* _About this exercise_
Using the records below, copy exactly the part that opens with the line holding "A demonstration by" and closes with the line holding "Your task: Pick", minus the pictures.

►

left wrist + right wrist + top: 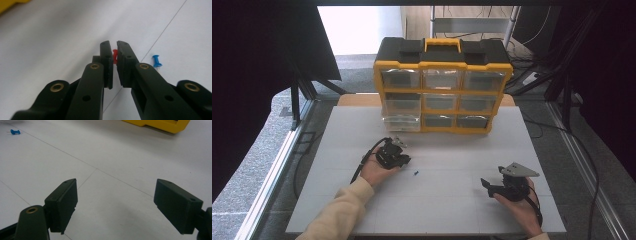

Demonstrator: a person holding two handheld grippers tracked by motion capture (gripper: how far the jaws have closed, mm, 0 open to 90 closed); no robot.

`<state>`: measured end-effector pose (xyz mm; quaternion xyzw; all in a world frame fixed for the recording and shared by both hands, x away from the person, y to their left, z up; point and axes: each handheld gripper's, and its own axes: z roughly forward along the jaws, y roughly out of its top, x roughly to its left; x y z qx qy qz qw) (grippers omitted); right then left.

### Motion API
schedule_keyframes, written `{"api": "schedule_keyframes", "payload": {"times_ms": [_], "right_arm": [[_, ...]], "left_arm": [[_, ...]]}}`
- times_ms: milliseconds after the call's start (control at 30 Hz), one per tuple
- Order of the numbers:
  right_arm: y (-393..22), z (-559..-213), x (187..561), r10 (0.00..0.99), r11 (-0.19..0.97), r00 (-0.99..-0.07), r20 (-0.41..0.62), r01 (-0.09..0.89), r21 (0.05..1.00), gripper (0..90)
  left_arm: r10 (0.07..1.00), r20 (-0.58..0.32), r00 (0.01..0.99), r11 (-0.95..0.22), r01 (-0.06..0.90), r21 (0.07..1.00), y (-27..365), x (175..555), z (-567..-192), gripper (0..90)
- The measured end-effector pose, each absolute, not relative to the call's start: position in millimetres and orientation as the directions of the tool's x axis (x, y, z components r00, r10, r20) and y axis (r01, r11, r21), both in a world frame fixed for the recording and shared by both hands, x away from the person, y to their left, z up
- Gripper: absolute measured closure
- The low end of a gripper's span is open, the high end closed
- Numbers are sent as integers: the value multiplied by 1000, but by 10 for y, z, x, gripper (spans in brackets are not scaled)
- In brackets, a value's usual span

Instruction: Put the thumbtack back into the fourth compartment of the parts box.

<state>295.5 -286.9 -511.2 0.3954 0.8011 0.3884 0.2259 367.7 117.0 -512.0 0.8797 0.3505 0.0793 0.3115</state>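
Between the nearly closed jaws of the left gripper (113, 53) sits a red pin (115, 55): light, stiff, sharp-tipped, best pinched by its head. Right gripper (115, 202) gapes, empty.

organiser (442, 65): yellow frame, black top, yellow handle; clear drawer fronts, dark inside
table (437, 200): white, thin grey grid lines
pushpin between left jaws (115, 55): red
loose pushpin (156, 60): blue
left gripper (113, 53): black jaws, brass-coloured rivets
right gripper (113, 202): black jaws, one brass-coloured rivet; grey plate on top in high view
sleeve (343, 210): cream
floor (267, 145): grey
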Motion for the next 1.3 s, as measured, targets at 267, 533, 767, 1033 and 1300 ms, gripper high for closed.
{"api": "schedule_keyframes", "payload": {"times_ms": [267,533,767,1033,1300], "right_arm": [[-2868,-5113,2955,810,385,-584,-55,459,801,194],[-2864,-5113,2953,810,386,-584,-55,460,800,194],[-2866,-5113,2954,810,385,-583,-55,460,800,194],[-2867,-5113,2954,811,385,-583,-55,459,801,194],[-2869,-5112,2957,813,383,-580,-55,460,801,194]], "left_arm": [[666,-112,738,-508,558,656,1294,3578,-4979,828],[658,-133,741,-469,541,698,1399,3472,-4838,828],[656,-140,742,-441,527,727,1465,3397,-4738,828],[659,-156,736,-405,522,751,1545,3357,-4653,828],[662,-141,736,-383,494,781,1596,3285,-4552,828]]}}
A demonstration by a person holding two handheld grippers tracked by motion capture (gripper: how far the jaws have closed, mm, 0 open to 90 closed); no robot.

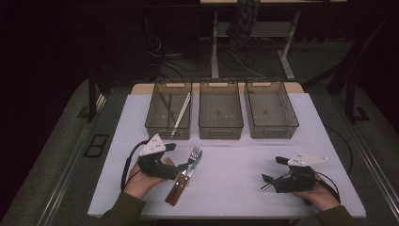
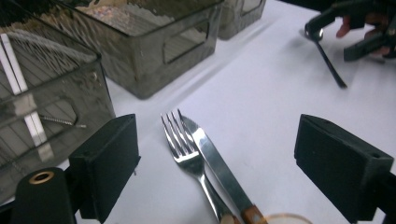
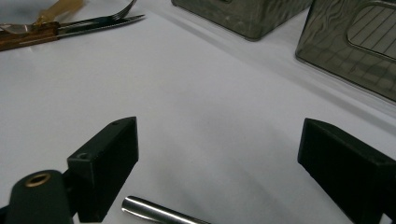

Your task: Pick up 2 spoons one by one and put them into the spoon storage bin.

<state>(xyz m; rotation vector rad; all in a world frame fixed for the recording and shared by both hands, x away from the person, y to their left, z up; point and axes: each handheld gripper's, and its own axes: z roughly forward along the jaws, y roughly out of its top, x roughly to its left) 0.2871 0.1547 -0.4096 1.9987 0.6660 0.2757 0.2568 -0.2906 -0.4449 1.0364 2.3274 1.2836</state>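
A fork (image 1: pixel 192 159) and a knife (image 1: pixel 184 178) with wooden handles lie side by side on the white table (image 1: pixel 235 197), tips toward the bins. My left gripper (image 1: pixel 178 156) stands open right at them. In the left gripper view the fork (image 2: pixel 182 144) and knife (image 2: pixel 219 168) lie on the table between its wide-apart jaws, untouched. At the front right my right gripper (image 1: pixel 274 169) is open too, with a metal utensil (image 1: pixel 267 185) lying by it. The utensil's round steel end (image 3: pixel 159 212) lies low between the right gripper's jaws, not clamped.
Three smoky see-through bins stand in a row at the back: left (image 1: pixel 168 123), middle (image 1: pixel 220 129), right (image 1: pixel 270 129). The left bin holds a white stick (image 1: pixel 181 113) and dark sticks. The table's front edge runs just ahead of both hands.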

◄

* _Task answer_
A demonstration by a person holding two handheld grippers tracked by motion capture (gripper: how far the jaws have closed, mm, 0 open to 90 closed); no robot.


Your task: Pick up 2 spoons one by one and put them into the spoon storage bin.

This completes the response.